なお、筆者は様々なゲームでこれまでトロフィーコンプをしてきたが、本作のトロコン難易度は屈指の難しさだ。(根気が必要と言った方が正しいか)

移動により会話がスキップされてしまう

前述の通り、主人公ニーアと白の書との掛け合いをはじめ、魅力的なキャラクターたちの会話を楽しむのが本作の面白さのひとつなのだが、この会話、エリアチェンジやイベントなどを挟んだ際に強制終了してしまうのだ。したがって、会話を聞き逃さないためには、会話が入ったら念のため立ち止まって最後まで聞いたり、戦闘中で会話が始まったら攻撃を止め、敵の攻撃をかわしながら最後まで聞く などの対策が必要となる。
例えば、会話を後から聞けるようにしたりなどの救済措置が欲しかった。

頻繁に入る会話が、本作の重要な楽しみのひとつだ。

「ver1.2」追加要素に関する不満

「ver1.2」追加要素である「人魚姫」「Eエンド」については、上述の通り概ね満足であるが、一部、気になる点もあった

二周目以降「人魚姫」はスキップできるようにしたかった

本作は何度も語っているように周回前提のゲームである。そして、追加要素である「人魚姫」は必ずクリアしないといけないため、一周あたりの追加時間が30分~1時間程度増えてしまい、周回の手間が増えてしまった。

せめて、二周目三周目は任意のサブイベントという形にするか、ボス戦まではスキップできるようにしてほしかった。

Eエンドルートのボリュームが少ない

Eエンドのストーリー(カイネ操作)のボリュームはもう少し欲しかった。少なくとも、もっと移動可能エリアを増やしてほしかったし、カイネが村の中に入れたり(Eエンドルートの状況であれば入れてもおかしくないはずだ)、仮面の街や海岸の街はどうなっているのかを確認できてもよかったはずだ。Eエンドルートでは村に入れないため、本編では村を経由しなければたどり着けない仮面の街や海岸の街にも行けないわけだが、本編のカイネは村に入らずとも別ルートで合流しているので、本編のカイネがどのようなルートでそのような移動をしていたかを確認できる意図を込めて、各街に入れるようにしてほしかった。

総評

本作は非常に極端な出来である。JRPG屈指のシナリオと演出、BGM。この点については文句なしの高評価である。他方、「ゲーム」として見た場合、移動の利便性・戦闘の爽快感などの点で粗も多い。寄り道的要素であるクエストのみならず、本編でもやたらとお使い要素が目立つこと、「お使い」と「移動の不便さ」が悪い意味での相乗効果をもたらしてしまっていること、アクションRPG以外の様々な要素を取り入れるチャレンジングな姿勢を見せるも、やや唐突で作品全体としての調和を生み出せていないように思えることなどの理由から、ゲームとしての評点はさほど高くないというのが正直な感想だ。

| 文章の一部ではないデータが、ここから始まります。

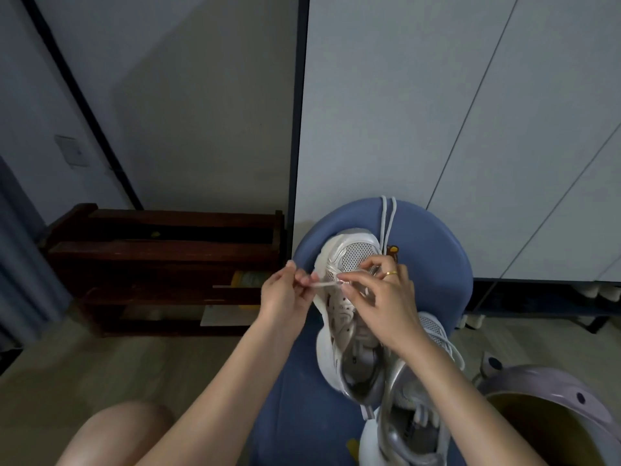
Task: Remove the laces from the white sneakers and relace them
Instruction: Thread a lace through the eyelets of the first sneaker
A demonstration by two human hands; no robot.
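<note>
Sneaker (349,297) on stool (437,250); both hands pinch lace (324,284); no writing legible

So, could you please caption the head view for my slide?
Both hands, left and right, pinch a lace at a white sneaker.

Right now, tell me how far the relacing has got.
Early. The near sneaker shows bare eyelets; left hand pinches a lace end at the toe-end eyelets, right hand steadying. A loose lace lies beyond. The second sneaker seems still laced.
</note>
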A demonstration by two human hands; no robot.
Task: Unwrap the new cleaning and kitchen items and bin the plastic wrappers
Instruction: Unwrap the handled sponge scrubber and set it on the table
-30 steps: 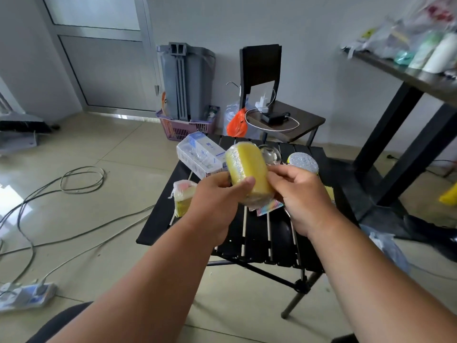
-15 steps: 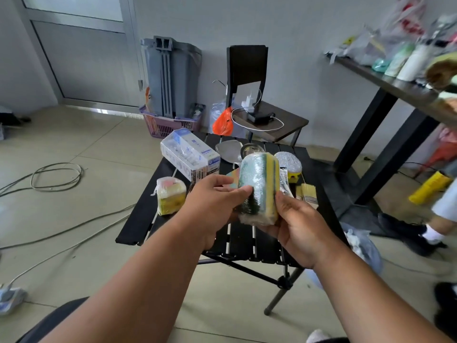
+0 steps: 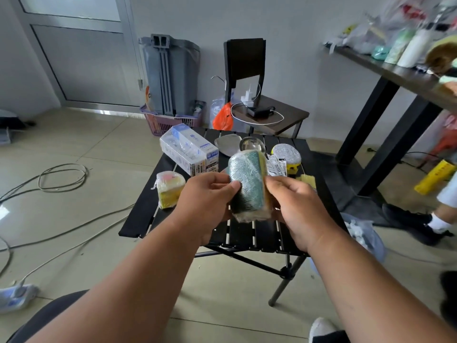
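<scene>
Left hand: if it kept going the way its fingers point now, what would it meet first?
The wrapped sponge pack it already grips; past that, the right hand on the pack's far side.

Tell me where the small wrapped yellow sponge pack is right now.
In the head view, the small sponge pack sits on the left edge of the black slatted table, just in front of the white box and left of the left hand.

In front of you stands a black slatted folding table (image 3: 138,226). On it lie a wrapped white box (image 3: 189,151), a wrapped yellow sponge pack (image 3: 170,189), a steel scourer (image 3: 286,154) and a brush (image 3: 306,180)
</scene>
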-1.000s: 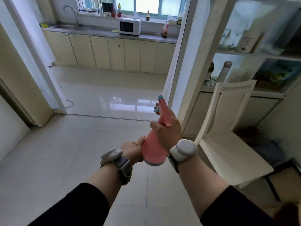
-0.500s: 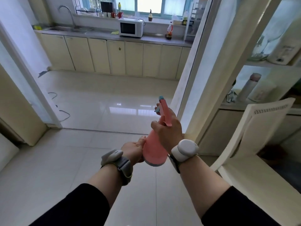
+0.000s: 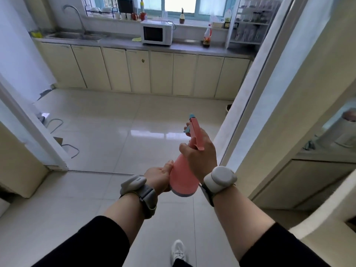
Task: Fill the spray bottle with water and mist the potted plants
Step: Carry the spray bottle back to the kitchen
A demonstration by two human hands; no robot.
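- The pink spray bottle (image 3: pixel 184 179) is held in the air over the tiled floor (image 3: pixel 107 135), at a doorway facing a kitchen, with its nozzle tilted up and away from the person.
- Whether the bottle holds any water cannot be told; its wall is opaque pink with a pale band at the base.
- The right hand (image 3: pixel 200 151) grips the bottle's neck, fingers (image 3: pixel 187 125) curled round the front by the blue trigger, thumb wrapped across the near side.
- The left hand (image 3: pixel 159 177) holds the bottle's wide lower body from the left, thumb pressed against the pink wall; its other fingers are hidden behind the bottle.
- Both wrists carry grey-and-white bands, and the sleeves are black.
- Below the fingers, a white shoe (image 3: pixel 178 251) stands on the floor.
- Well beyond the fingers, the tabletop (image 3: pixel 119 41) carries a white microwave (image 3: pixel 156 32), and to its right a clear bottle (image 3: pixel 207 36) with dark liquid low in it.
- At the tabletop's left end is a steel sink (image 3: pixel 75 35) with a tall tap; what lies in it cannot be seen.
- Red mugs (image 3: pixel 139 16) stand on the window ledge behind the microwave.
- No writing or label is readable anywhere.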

しかし、それらをすべてひっくり忘れさせ、「プレイして良かった」と思わせるだけの感動が、「Eエンド」にはあるため、良い点、悪い点が混ざって相殺しつつ、数値としてのレビュー点数を弾き出さねばならないのが心苦しいところであるが、点数以上に、「ハマる人にはめちゃくちゃハマる」ゲームであることは間違いないだろう。筆者も、本作の点数に関わらず、続編は漏れなくプレイしたいと思っているシリーズのひとつだ。

ジュドーさん
ジュドーさん
熱狂的なファンも多いシリーズ。旧作を既にプレイした方が、Eエンドのために周回の苦行を経て本作を購入する価値はあるかは難しい。筆者としては「かけた時間を考えるともう一声ほしかった」というのが正直な感想だ!